By 2007, following the Assembly elections, the DUP, as the largest party, were faced with the same issues; they too could not turn back the clock. In the event, they accepted power-sharing and went into government with Sinn Féin, precipitating the split of the ultra-rejectionist Traditional Unionist Voice (TUV), who split unionism broadly three ways in the 2009 Euro elections winning 13 per cent of the vote. Faced with the same scenario as Trimble, the current DUP leadership are again facing the same potential drop in their own fortunes. After attempts to block and stall the Agreement — most recently on the critical policing and justice issue — the Agreement at Hillsborough has eventually seen progress made, with the added significance that it was achieved through direct negotiations between Sinn Féin and the DUP. Even as Cameron’s Conservatives rediscover their unionist roots, and threaten to tamper with the democratic core of the GFA, it is clear that there can be no return to the old way of ruling, with unionist dominance and veto.

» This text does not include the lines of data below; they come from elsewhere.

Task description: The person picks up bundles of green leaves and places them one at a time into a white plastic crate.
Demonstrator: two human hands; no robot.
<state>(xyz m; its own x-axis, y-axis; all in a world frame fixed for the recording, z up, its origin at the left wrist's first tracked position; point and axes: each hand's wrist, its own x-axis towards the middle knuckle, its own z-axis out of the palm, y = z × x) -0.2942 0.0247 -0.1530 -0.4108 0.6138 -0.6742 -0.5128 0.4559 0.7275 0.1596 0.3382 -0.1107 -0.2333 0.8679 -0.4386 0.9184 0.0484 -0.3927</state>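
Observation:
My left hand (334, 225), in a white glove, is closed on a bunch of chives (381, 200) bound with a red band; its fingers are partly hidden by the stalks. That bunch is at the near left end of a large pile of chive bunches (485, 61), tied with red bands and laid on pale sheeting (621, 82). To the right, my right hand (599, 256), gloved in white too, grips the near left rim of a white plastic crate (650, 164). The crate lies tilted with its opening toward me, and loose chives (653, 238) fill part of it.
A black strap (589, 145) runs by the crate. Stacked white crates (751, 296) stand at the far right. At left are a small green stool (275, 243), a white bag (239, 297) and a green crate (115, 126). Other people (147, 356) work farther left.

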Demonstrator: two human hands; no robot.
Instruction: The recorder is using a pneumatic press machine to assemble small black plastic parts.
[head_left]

The key point is that, in reality, the progressive political change taking place does not pose a single threat to the unionist population, nor any section of the community. Sinn Féin has set itself the decisive task of a dialogue with unionism, based on the key argument that they have nothing to fear but everything to gain from a united Ireland. The objective is not simply about winning 50 per cent plus one in any future border poll, nor subjugating any section of the community in the way that nationalists and Catholics were in the past. It is about truly creating an Ireland of equals. Gerry Adams has made clear; Sinn Féin’s view is that unionists can still be British in a united Ireland. Cultural identity and practices, including Orange marches have a right to exist, as long as they do not attack the rights of any other section of society.
There is, in fact, some shift in unionist attitudes. Recent polls show a change, albeit small, in unionist perceptions. Even before the latest crises, Martin McGuinness was voted the most popular politician in the North, with a 47 per cent approval rating. His 11 per cent approval among Unionists was not greatly lower than the 17 per cent for Peter Robinson. It is worth noting too that many from unionist backgrounds who come to live in Britain identify more with being Irish than being British — often in response to their treatment in Britain.

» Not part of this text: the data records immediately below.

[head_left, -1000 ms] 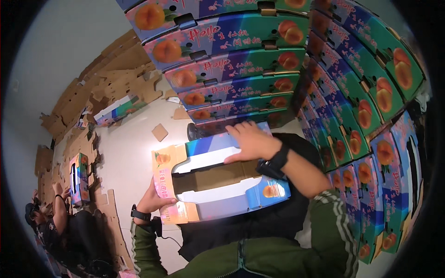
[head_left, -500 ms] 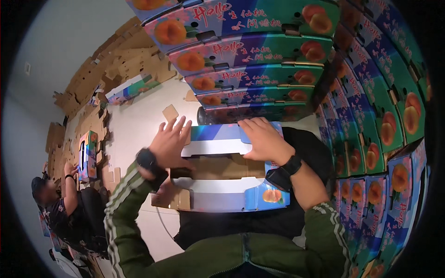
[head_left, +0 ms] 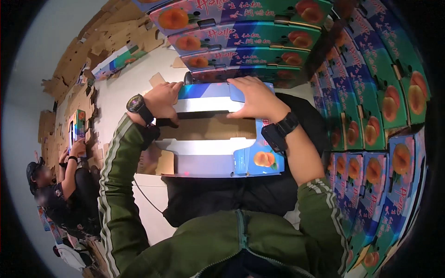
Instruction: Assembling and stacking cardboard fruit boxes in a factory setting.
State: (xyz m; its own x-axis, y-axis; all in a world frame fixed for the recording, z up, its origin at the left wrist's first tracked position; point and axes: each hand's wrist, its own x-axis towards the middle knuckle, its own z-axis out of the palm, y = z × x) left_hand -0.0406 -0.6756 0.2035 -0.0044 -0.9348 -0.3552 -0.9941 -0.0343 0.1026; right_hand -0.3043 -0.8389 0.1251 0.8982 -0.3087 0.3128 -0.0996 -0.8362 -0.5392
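Head view: the blue printed fruit carton [head_left: 218, 139] lies open on the person's lap at picture centre, and against a second ago its far flap now stands folded toward twelve o'clock with both hands on it, so the fold appears to be in progress. Left hand [head_left: 164, 99], moved up from the carton's nine o'clock corner, curls over the flap's left end; right hand [head_left: 252, 97] presses spread and flat on it. Stacked cartons [head_left: 241, 37] rise beyond.
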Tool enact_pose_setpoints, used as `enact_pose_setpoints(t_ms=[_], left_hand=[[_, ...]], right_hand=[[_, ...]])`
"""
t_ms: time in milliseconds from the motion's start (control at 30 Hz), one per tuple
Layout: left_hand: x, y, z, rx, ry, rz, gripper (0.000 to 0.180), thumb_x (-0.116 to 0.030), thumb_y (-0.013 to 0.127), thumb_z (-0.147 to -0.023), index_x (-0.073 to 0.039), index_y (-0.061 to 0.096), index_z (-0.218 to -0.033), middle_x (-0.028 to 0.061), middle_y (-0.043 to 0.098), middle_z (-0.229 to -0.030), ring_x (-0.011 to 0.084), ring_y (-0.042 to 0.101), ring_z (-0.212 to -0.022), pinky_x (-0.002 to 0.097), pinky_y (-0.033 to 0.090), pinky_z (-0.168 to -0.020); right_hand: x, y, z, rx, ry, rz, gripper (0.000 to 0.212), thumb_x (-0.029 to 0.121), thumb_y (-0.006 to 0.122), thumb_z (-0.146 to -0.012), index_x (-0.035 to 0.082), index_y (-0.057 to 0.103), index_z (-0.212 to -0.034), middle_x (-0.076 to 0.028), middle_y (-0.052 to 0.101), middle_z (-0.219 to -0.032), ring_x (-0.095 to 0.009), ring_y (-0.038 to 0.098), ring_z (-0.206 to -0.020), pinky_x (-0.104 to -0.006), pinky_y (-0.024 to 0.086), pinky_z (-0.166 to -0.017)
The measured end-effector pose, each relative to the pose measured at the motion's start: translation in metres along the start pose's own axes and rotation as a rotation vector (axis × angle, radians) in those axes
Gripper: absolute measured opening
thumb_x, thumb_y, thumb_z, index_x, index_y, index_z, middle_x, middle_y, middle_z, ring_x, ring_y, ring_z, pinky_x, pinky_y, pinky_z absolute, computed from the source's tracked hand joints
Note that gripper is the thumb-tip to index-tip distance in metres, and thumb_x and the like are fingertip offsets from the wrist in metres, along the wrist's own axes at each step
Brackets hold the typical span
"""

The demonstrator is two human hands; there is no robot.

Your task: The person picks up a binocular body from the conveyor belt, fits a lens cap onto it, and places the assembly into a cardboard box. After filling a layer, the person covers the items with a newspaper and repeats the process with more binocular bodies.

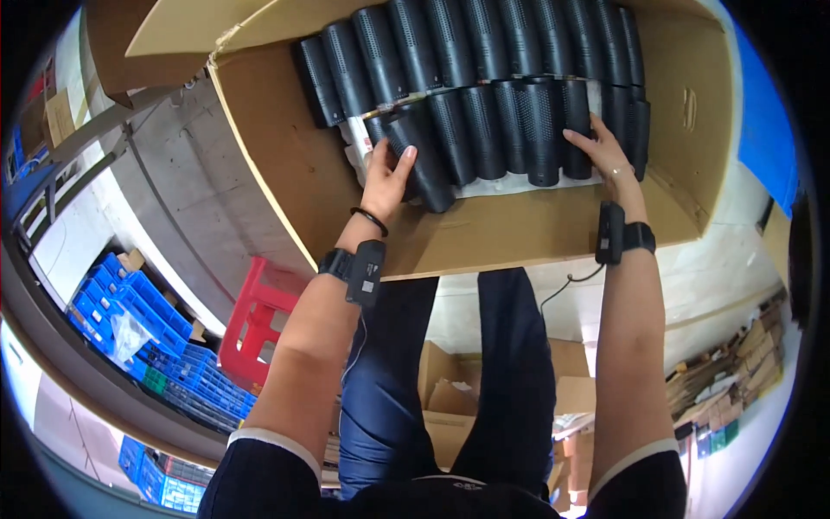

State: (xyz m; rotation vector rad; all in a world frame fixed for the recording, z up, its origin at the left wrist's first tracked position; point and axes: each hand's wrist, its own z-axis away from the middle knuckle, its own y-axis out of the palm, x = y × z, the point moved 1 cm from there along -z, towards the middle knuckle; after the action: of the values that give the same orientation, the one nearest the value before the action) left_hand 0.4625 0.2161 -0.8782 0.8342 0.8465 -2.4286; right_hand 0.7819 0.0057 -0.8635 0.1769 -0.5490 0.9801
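Black perforated cylinders (450, 43) stand in two rows in an open cardboard box (484, 246). At the front row's left end, one black cylinder (419, 160) leans out of line with its neighbours. My left hand (386, 180) grips its side, thumb on the front and fingers partly hidden behind it. Toward the row's right end, my right hand (607, 157) closes around another black cylinder (575, 130), its thumb across the front and fingertips at the right side. White wrapping (501, 184) shows under the front row. A black device is strapped to each wrist.
My legs stand against the box's near side. A red plastic stool (251, 320) is at the left, with blue crates (130, 303) beyond a metal frame. Another cardboard box (445, 424) sits on the floor below. Stacked flat cardboard (726, 372) lies at the right.
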Motion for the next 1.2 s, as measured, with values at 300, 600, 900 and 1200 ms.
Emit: enact_pose_setpoints(t_ms=[300, 600, 900, 1200], left_hand=[[0.002, 0.033, -0.015, -0.422, 0.197, -0.288, 0.082, -0.035, 0.072, -0.080, -0.001, 0.026, -0.139, 0.0300, 0.031, -0.130, 0.0392, 0.042, -0.111, 0.0415, 0.037, -0.098], [0.007, -0.011, -0.025, -0.050, -0.214, 0.441, 0.044, -0.035, 0.070, -0.085, -0.006, 0.050, -0.112, 0.0058, 0.060, -0.097, 0.0167, 0.055, -0.091, 0.0310, 0.046, -0.080], [-0.017, 0.016, -0.025, 0.276, -0.184, 0.520, 0.075, -0.036, 0.069, -0.084, -0.019, 0.025, -0.142, 0.0109, 0.048, -0.126, 0.0230, 0.044, -0.118, 0.0372, 0.031, -0.101], [-0.041, 0.029, -0.024, 0.564, -0.300, 0.714, 0.095, -0.035, 0.079, -0.073, -0.007, 0.022, -0.145, 0.0112, 0.043, -0.137, 0.0247, 0.037, -0.130, 0.0369, 0.026, -0.109]], right_hand=[[-0.031, -0.029, -0.029, 0.044, 0.112, 0.013, 0.076, 0.033, 0.070, -0.084, 0.013, 0.030, -0.145, -0.006, 0.050, -0.128, -0.017, 0.049, -0.116, -0.0294, 0.040, -0.095], [-0.024, 0.013, -0.025, 0.193, 0.116, -0.170, 0.094, 0.038, 0.073, -0.077, 0.007, 0.020, -0.148, -0.013, 0.036, -0.142, -0.024, 0.038, -0.128, -0.0337, 0.031, -0.106], [-0.030, 0.021, -0.033, 0.240, -0.033, -0.131, 0.100, 0.036, 0.079, -0.069, 0.002, 0.023, -0.144, -0.013, 0.039, -0.140, -0.023, 0.035, -0.130, -0.0334, 0.025, -0.109], [-0.037, 0.018, -0.030, 0.504, 0.035, -0.414, 0.104, 0.033, 0.082, -0.066, 0.007, 0.021, -0.146, -0.006, 0.040, -0.142, -0.017, 0.039, -0.128, -0.0322, 0.030, -0.108]])
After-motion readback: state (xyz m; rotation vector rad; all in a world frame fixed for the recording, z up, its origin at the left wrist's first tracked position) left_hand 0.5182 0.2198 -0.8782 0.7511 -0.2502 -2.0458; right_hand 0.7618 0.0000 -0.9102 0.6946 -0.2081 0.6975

A united Ireland is therefore a serious and realistic prospect in the foreseeable future. A British government at some point have to come to terms with how it will leave Ireland finally. In Britain it is sensible to start discussing and preparing for this possibility now. We should ask, how are the government preparing for this possibility? The huge number of Irish people here, in all sections of society, along with other progressive people, can begin a serious discussion. The impact of the peace process has immeasurably transformed the position of Irish people in Britain.

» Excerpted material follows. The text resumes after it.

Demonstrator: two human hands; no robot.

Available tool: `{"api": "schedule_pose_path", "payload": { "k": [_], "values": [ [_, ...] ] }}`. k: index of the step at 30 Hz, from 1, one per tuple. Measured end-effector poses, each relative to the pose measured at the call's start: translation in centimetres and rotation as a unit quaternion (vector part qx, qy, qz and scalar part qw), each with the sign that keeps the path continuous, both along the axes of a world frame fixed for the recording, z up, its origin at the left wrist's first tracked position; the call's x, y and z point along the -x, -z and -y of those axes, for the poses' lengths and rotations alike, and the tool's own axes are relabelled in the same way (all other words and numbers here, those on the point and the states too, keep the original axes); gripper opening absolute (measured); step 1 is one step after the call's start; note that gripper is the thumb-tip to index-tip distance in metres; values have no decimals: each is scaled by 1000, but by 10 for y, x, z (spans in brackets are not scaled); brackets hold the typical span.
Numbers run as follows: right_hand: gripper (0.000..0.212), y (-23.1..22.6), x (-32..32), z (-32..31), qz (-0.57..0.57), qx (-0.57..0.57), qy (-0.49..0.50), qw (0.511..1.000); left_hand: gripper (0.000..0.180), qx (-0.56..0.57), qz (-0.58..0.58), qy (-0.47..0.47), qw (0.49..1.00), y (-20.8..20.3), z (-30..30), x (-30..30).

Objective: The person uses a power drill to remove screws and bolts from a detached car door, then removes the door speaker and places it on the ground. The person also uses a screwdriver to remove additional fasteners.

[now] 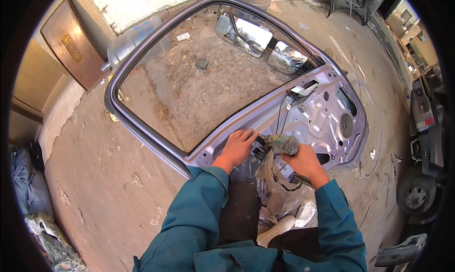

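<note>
A lilac car door (222,134) lies in front of me, its inner side up and its window frame away from me. My right hand (305,163) is wrapped around a worn power drill (284,143), its body pointing left. The drill's front end is at a black part (259,149) by the door's near edge, probably a latch; the exact contact is hidden. My left hand (237,149) lies on the door panel just left of that part, fingers stretched out. Two thin cables run from there up to the inner door handle (304,89).
Beyond the window frame lie mirrors (244,35), one cracked. Large clear plastic bottles (132,42) and a brown panel (73,42) stand at the far left. Plastic sheeting (277,191) hangs below the drill. Car parts and a wheel (417,196) line the right side.
</note>
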State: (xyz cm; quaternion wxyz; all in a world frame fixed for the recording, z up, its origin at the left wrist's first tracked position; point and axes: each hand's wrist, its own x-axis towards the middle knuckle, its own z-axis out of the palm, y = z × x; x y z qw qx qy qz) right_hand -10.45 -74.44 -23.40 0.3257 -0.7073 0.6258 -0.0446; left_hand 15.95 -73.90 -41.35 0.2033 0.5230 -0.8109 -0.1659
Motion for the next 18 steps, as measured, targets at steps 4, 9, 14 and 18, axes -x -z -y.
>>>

After generations experienced discrimination and criminalisation, in an attempt to stop them from having a political voice on the question of their own country, and whilst many difficulties still remain to be addressed, the overall situation is transformed. The concerns of Irish people going back over many decades have to be central to the new discussion: what kind of future Ireland takes shape, how the Good Friday Agreement and the peace process can be built on and developed and how the relationship between the two islands can in future represent a hugely positive new chapter based on equality and justice.